Turismo

O ÚLTIMO VAPOR E A ROTA PIRAPORA-BOM JESUS DA LAPA, p WALDECK ORNELAS

Waldeck Ornélas é especialista em planejamento urbano-regional. Autor de Cidades e Municípios: gestão e planejamento.
Tasso Franco , Salvador | 14/07/2025 às 10:50
Benjamin Guimarães datas de 1913
Foto: Emutur Pirapora

Coube a Minas Gerais, um estado mediterrâneo, guardar uma preciosidade histórica e cultural, o vapor Benjamim Guimarães, construído em 1913, que desde a primeira metade do século passado, realizou o transporte de passageiros e mercadorias, entre Pirapora (MG) e Juazeiro (BA), percorrendo todo o curso navegável do rio São Francisco. Agora, depois de 12 anos parado – cinco deles fora da água – o barco acaba de ser recuperado pela Empresa Municipal de Turismo de Pirapora (EMUTUR), sua atual proprietária. O Benjamim é tombado pelo Instituto Estadual do Patrimônio Histórico e Artístico de Minas Gerais.

Fez parte de um lote, denominado Americanos – pela origem de sua fabricação – que foram trazidos ao Brasil para navegar no Pará, onde não se adaptaram, porque tinham fundo chato, tal como usado no rio Mississipi. Ficaram por anos no porto de Belém, até serem adquiridos e incorporados, por companhias diversas, à navegação no rio São Francisco. É o que nos conta Ermi Ferrari Magalhães, fundador e ex-presidente da União dos Barqueiros do Médio São Francisco, em seu importante trabalho documental e histórico “Navegação no Rio São Francisco – da canoa ao último vapor”.

Trata-se, agora, da terceira recuperação por que passa o barco. Não basta, contudo, recuperá-lo repetidamente. É preciso dar-lhe uso. E nobre. Neste sentido, sugiro que se estude a reativação parcial de sua antiga missão. Proponho o estabelecimento de uma rota turística regular, de médio curso, entre Pirapora (MG) e Bom Jesus da Lapa (BA).

No caso de Bom Jesus da Lapa, é uma cidade de turismo religioso, para onde os romeiros se dirigem durante todo o ano, uma devoção que alcança o ápice no início de agosto, quando é realizada a festa do Bom Jesus. Convém não pensar que houve aqui um erro de digitação, para não confundir com os remeiros, palavra também associada ao rio São Francisco e referida àquelas pessoas que, na calha do rio, dependem da atividade de remo para sua subsistência. 

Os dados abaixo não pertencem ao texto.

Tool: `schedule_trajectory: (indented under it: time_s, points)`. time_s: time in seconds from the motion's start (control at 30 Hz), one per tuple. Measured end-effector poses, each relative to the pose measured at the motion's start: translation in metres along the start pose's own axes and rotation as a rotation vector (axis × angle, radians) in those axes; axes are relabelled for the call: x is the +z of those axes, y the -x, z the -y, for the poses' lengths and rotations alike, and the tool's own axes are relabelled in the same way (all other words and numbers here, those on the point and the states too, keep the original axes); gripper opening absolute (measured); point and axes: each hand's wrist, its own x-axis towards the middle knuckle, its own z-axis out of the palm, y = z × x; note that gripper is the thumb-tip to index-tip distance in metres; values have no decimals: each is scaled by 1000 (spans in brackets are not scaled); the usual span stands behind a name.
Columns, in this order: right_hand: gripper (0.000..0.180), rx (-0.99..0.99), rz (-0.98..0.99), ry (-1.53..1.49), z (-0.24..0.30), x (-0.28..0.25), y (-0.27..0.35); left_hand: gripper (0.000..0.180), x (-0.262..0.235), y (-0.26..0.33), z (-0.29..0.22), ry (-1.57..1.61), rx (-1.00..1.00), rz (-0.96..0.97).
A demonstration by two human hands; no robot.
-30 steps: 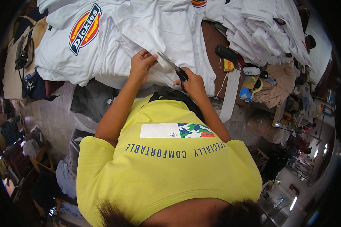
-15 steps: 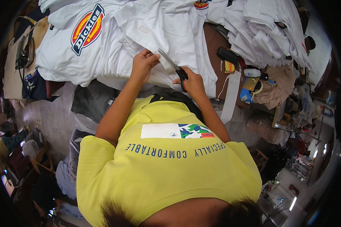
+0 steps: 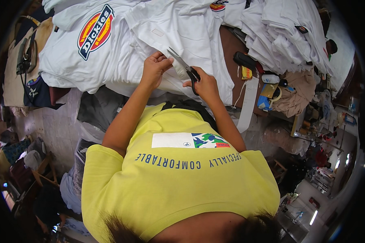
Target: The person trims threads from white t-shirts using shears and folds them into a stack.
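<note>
The left hand point(image 3: 155, 69) pinched an edge of the rumpled white fabric garment point(image 3: 180, 28) spread before the person, probably to steady the cloth beside the blades. To its right, the right hand point(image 3: 205, 84) gripped the black-handled, silver-bladed scissors point(image 3: 181, 61), tips angled forward and leftward. Farther right, a narrow brown tabletop point(image 3: 227, 50) gave some sideways room before the black, rounded pouch-like object point(image 3: 244, 59).
</note>
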Motion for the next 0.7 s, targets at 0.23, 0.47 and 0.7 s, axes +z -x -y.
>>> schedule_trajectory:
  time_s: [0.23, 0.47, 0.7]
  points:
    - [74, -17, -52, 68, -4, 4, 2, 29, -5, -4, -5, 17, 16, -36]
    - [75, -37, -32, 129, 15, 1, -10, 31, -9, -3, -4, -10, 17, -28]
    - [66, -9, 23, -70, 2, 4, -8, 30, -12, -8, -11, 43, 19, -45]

Turismo é o uso que o Benjamim Guimarães passou a ter em Pirapora. Tive a oportunidade de conhecê-lo ainda em suas funções originais, certa noite, em 1974, chegando a Carinhanha. Quando ouvi o seu apito, interrompi o jantar, levantei-me imediatamente da mesa para ir até o porto, aguardar a sua ancoragem.

Esta viagem foi muito marcante para mim, porque era a primeira vez que se realizava, na Bahia, um estudo técnico específico sobre a então Região Administrativa de Santa Maria da Vitória, sob os auspícios de um convênio do antigo Serviço Federal de Habitação e Urbanismo (Serfhau) com a Fundação CPE, órgão da Secretaria de Planejamento do Estado. Nessa ocasião tive contato com os “gerais”, o que me inspirou, em 1980, já como diretor do antigo Centro de Planejamento da Bahia (Ceplab), a propor o Programa de Ocupação Econômica do Oeste, gênese do atual Matopiba.

Desde então o vale do São Francisco tem passado por grandes transformações. Além da expressiva produção de grãos atualmente existente, a implantação de importantes projetos de irrigação às suas margens, gerando grande produção agrícola. Mas o destaque vai para as várias pontes que o cruzaram, além da tradicional e icônica ponte Presidente Dutra, entre Juazeiro e Petrolina (PE). Na Bahia, em Ibotirama (BR-242), Carinhanha (BR-030) e Barra, além da ponte ferroviária, ainda sem uso, em Bom Jesus da Lapa, como parte da FIOL II. Em Minas, a ponte entre Januária e Pedras de Maria da Cruz (MGC-135). Mais três outras pontes estão em construção no norte de Minas, em Manga, São Francisco e São Romão, todas com mais de 1km de extensão cada, a substituir travessias hidroviárias.

Que a retorno do Benjamim Guimarães – o último vapor – às águas do rio São Francisco possa se tornar um símbolo e um chamamento ao restabelecimento da hidrovia, um importante componente da logística ao longo desse curso d’água, voltando a interligar Pirapora a Juazeiro, para restabelecer um meio de transporte que nunca devia ter sido interrompido, não fora a submissão absoluta do Brasil ao rodoviarismo.